WHAT YOU HAVE TO DO
The required output is the line that contains "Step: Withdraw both" through the last line of the data, retyped verbatim and with nothing added.
____ DATASET EXCERPT
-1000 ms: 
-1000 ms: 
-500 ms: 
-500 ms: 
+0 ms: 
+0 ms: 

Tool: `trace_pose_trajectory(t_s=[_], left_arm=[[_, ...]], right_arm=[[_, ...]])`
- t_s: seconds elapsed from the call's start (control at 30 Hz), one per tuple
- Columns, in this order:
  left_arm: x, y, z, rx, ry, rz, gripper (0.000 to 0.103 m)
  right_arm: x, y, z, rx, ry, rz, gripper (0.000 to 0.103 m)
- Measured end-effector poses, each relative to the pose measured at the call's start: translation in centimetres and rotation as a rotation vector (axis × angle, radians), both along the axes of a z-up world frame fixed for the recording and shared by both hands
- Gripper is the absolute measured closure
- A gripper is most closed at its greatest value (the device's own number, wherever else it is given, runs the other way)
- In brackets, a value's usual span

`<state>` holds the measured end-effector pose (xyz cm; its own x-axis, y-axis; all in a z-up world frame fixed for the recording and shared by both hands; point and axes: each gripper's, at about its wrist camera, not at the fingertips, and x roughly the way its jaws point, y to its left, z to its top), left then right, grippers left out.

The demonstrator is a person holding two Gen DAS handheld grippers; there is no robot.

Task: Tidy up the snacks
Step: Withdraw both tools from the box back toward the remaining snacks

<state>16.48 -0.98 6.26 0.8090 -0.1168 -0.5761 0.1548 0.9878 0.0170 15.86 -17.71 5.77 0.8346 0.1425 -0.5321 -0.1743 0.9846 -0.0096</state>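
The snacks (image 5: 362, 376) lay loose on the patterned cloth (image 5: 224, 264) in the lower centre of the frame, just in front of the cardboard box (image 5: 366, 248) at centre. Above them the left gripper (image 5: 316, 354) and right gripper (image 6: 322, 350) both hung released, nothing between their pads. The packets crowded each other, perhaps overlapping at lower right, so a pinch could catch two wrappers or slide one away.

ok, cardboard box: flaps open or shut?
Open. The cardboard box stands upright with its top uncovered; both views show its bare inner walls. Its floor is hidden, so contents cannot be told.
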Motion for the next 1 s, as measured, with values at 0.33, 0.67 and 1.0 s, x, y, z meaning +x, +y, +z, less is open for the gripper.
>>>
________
EXERCISE RESPONSE
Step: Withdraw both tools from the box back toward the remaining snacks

<state>16.48 -0.98 6.26 0.8090 -0.1168 -0.5761 0.1548 0.9878 0.0170 15.86 -17.71 5.77 0.8346 0.1425 -0.5321 -0.1743 0.9846 -0.0096</state>
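The snacks (image 5: 362, 376) lay loose on the patterned cloth (image 5: 224, 264) in the lower centre of the frame, just in front of the cardboard box (image 5: 366, 248) at centre. Above them the left gripper (image 5: 316, 354) and right gripper (image 6: 322, 350) both hung released, nothing between their pads. The packets crowded each other, perhaps overlapping at lower right, so a pinch could catch two wrappers or slide one away.

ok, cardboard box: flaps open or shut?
Open. The cardboard box stands upright with its top uncovered; both views show its bare inner walls. Its floor is hidden, so contents cannot be told.
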Motion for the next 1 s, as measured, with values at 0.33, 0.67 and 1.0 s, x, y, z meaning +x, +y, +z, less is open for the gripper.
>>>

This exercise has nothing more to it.